Abstract

The article is devoted to the governmental policy in relation to political protest during the reign of Alexander II of Russia. Based on the materials of interdepartmental meetings of the first half of the 1870s, it shows that the decisions that played a key role in the escalation of revolutionary violence and the emergence of political terrorism did not result from “fear” of revolutionary threat. On the contrary, they arose as a result of misunderstanding the nature of the new phase of youth protest, partly associated with the inertia of the perception of the incipient “going to the people” (khozhdenie v narod) by analogy with the European revolutionary movement, on the one hand, and earlier organizations, primarily the People’s Retribution (Narodnaya rasprava), on the other.
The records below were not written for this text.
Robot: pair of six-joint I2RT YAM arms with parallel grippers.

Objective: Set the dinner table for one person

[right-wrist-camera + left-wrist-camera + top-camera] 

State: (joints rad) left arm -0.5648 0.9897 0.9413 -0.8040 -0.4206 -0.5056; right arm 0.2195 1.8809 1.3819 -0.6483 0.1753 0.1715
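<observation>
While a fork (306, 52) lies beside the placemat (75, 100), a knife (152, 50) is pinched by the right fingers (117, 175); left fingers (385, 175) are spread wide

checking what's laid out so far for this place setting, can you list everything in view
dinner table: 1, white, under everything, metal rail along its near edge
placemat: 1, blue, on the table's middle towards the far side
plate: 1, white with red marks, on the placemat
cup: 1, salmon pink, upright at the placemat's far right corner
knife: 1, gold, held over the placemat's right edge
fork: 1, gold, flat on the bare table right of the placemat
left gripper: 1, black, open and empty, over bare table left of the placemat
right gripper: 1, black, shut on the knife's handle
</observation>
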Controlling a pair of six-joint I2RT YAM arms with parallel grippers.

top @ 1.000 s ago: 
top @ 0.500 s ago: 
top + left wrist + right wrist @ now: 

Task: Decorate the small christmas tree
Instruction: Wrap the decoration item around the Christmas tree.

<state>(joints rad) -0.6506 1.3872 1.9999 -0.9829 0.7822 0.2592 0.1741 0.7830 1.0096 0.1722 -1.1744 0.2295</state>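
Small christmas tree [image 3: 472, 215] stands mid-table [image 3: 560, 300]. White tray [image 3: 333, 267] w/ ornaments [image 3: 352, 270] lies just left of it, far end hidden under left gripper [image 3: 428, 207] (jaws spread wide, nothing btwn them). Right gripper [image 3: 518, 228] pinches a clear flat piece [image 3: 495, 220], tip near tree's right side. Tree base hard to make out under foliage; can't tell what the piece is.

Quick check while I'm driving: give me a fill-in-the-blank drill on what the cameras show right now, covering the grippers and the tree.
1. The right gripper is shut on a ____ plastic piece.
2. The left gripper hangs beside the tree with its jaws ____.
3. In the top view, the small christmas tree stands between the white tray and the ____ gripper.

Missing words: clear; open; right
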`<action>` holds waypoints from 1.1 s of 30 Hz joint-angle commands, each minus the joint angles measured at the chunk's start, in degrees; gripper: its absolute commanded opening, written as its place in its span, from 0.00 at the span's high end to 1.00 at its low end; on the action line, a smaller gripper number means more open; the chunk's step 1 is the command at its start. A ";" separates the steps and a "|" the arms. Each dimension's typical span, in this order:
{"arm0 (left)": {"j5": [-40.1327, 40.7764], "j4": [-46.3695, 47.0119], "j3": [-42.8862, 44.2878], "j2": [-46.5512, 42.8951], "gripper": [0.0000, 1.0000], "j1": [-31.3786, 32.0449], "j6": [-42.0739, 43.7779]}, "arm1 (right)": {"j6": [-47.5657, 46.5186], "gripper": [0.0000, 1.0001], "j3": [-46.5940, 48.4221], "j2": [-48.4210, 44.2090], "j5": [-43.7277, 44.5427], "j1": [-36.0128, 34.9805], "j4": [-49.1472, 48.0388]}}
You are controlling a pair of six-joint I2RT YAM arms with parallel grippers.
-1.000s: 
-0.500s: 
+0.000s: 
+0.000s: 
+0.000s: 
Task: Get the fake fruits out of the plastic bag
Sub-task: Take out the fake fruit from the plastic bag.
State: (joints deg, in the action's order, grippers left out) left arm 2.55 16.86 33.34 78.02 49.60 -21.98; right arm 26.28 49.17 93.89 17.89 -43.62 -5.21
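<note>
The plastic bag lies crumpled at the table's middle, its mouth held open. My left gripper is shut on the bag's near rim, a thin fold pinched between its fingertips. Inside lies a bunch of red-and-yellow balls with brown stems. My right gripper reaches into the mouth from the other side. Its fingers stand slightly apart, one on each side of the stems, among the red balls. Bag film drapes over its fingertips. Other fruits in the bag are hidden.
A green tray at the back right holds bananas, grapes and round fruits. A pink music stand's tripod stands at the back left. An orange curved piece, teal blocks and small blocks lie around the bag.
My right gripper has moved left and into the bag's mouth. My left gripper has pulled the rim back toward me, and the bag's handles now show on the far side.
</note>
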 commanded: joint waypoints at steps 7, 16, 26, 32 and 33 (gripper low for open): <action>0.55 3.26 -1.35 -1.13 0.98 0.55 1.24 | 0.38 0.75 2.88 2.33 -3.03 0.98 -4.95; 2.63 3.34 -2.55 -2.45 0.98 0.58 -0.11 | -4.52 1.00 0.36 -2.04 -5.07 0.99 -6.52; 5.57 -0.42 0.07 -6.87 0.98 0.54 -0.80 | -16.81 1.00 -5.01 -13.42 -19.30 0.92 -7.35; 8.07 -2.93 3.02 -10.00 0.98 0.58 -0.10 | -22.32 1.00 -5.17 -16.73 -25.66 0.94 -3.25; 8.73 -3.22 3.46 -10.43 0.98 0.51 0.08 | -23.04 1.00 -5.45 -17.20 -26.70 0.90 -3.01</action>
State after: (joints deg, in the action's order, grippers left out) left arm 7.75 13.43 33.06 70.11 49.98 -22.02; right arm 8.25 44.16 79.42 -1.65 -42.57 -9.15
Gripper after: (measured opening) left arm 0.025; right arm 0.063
At the same time, participants in interdepartmental meetings had to make decisions in conditions of knowingly incomplete information about the ideology of political protest and its specific manifestations. Under those circumstances they had to trust experts from the Third Section and the Ministry of Justice who prepared analytical notes on illegal communities, focusing on the interests of their own departments. Analysis of the materials provided for discussion, primarily texts attributed by the police as the writings of Kropotkin brothers, allows us to conclude that the Russian bureaucratic elite, who perceived socialism as “wild theories,” refused to consider youth protest as a serious threat and gave complete control over the solution to the problem to the relevant departments. This attitude was determined by contradictions within the government, where the struggle to form a further political course prevented the development of a coordinated policy regarding revolutionary movement.